Tuesday, December 09, 2003

You call that a race? Now, this is a race 

The Plymouth to Dakar rally. That's right, not Paris, but Plymouth. Competed for by cars that cost their proud owners less than £100.

"[T]o Julian Nowill [driving across seven countries in 20 days in a banger that costs less than £100] provides the perfect recipe for adventure.

Last year he set up the first Plymouth-Dakar rally, in which a convoy of seriously old bangers, mostly held together with gaffer tape and superglue, have to cross 3,700 miles and two continents. The rules are simple: the car must cost less than £100, pre-event preparation expenses are limited to £15, and once the rally is underway no outside support, mechanics or back-up trucks are allowed.

The organisers emphasise that “participants are on their own”. There are no official helpers to ease the way across tricky west African border posts, and the pre-rally publicity warns drivers there are no arrangements for medical emergencies or even to repatriate bodies should things go awry.

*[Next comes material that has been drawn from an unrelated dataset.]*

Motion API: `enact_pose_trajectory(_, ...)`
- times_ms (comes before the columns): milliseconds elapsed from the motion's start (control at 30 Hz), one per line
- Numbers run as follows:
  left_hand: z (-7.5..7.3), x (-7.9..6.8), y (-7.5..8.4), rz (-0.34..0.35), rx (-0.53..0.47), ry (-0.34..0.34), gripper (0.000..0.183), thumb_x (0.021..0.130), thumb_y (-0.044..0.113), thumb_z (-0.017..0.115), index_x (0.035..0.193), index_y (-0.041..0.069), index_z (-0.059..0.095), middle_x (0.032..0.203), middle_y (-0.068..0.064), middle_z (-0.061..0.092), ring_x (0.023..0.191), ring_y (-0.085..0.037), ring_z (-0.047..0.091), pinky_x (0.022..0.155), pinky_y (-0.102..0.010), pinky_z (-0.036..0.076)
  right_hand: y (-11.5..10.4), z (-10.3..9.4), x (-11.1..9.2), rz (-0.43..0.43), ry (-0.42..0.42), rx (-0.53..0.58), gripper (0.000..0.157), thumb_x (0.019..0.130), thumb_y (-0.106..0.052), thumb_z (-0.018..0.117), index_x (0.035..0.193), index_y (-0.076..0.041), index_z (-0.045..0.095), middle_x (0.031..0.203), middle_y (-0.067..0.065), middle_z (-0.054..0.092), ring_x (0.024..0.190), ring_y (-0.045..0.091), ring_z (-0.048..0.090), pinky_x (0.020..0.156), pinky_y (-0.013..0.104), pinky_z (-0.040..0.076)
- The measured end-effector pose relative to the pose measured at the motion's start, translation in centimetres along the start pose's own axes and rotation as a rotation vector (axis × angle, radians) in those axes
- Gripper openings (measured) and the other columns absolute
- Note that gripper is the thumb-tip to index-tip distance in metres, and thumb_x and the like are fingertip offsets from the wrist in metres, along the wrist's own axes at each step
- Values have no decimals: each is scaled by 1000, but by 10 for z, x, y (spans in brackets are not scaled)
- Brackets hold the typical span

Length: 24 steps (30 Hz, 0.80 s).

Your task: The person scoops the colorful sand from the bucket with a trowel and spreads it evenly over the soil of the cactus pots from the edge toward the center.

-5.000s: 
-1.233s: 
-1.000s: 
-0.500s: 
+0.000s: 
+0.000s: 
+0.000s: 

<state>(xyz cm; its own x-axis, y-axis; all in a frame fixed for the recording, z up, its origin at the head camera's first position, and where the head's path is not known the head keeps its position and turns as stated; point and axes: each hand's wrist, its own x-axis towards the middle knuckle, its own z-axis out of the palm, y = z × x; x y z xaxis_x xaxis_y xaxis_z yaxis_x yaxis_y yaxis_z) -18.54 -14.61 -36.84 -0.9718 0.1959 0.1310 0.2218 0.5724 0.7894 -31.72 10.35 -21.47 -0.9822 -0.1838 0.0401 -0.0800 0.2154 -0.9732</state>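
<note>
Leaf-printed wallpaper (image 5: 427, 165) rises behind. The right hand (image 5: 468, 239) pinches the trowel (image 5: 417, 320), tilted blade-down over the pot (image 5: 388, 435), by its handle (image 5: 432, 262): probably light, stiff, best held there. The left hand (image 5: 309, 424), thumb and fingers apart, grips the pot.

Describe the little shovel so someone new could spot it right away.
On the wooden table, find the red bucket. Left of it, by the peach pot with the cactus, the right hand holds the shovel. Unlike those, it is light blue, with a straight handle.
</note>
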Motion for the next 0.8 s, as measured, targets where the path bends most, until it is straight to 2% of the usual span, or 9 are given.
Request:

However, it seems the public’s thirst for something genuinely eccentric and adventurous is stronger than ever and the event is blossoming. In 12 days the second and much bigger rally will leave Britain. Last year 45 cars took part, this year there will be 141 and 500 people have already signed up for next year.
...
At the end of the three-week adventure the only other rule is that all the cars must be donated to charity, thus benefiting about 100 charities across Gambia, where they end up. The idea is that unlike the real rally which, according to Nowill, “rips through these countries and gives nothing back to them”, the country gets something in return.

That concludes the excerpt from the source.